WHAT NEEDS TO BE DONE -> Your answer must be the exact lines from the one holding "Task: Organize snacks" through the final line of the records below, both included, and nothing more.

INFORMATION ->
========

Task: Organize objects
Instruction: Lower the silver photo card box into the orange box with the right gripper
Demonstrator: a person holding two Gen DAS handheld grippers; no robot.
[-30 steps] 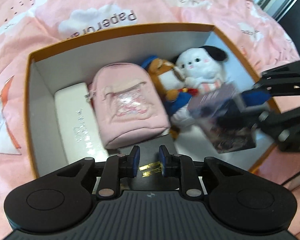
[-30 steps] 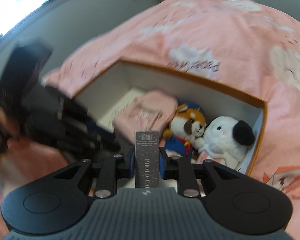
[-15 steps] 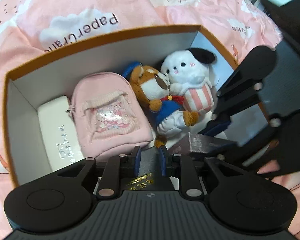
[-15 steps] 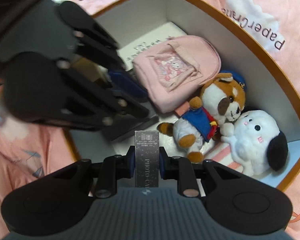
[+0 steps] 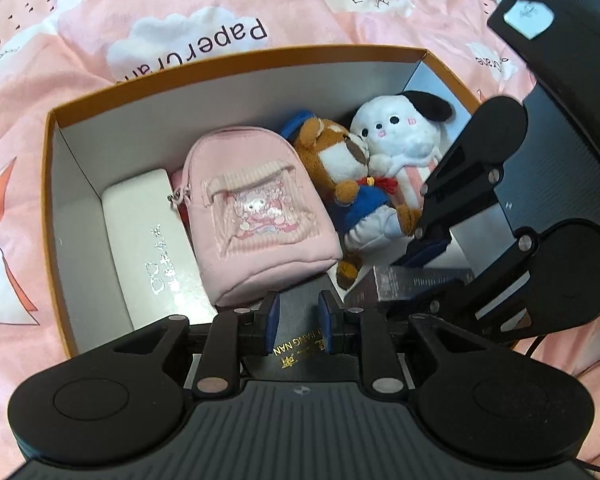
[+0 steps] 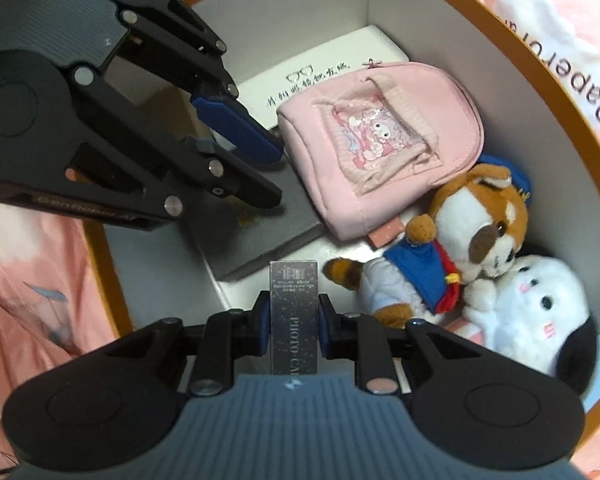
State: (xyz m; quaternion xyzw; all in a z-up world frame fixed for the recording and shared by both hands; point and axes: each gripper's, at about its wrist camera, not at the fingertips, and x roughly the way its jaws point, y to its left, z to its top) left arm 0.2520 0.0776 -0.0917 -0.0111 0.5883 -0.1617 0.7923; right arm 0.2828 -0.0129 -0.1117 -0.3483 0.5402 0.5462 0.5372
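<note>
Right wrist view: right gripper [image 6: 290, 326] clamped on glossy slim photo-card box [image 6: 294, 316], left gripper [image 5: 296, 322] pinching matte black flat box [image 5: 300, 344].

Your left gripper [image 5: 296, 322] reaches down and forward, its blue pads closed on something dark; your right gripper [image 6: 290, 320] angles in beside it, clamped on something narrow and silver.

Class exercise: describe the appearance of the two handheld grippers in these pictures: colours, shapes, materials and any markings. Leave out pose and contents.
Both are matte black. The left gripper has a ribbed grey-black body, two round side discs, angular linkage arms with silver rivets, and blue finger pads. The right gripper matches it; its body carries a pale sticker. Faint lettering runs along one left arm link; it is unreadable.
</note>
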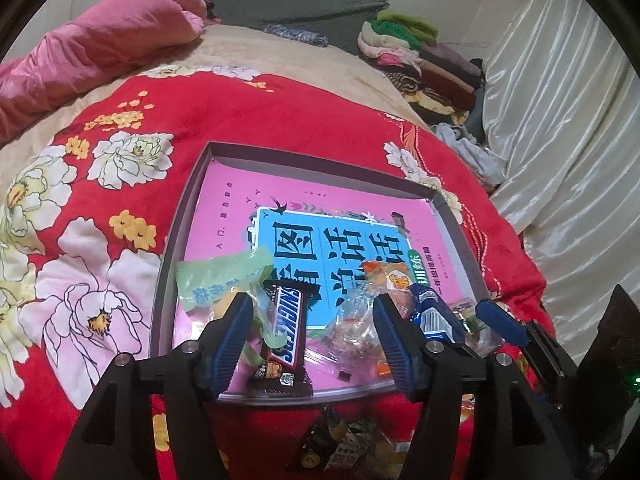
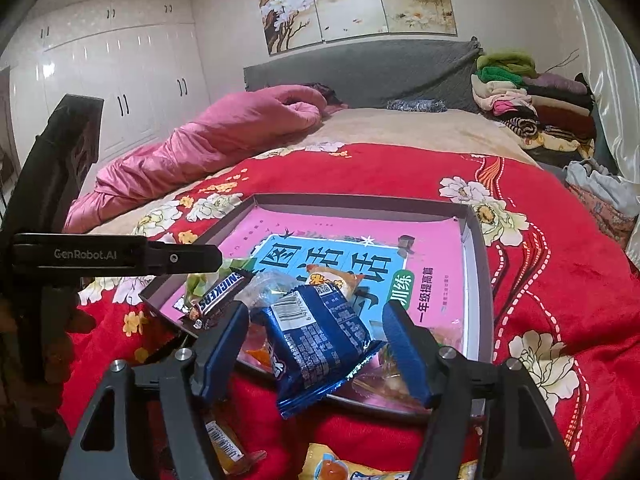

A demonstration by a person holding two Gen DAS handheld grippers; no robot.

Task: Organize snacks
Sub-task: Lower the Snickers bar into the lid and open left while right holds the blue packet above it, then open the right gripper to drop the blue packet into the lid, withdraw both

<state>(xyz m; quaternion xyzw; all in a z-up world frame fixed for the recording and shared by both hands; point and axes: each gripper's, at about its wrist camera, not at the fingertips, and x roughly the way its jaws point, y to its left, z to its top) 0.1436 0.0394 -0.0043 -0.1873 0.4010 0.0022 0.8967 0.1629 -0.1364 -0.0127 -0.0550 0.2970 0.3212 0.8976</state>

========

COMPLETED EXERCISE ->
Task: Organize snacks
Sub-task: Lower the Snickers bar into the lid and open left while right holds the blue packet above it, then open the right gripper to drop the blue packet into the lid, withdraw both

<state>(xyz m; quaternion xyzw; all in a z-up world frame fixed for the recording and shared by both hands; point and axes: each gripper's, at about its wrist camera, not at the fingertips, and x roughly the way its jaws point, y to its left, z to its top) 0.1436 0.0394 -0.0043 -0.1873 0.4010 0.0022 0.8967 0.1629 -0.1364 -0.0127 -0.0550 0.2970 0.3212 0.8976</state>

Work on this exercise is now complete.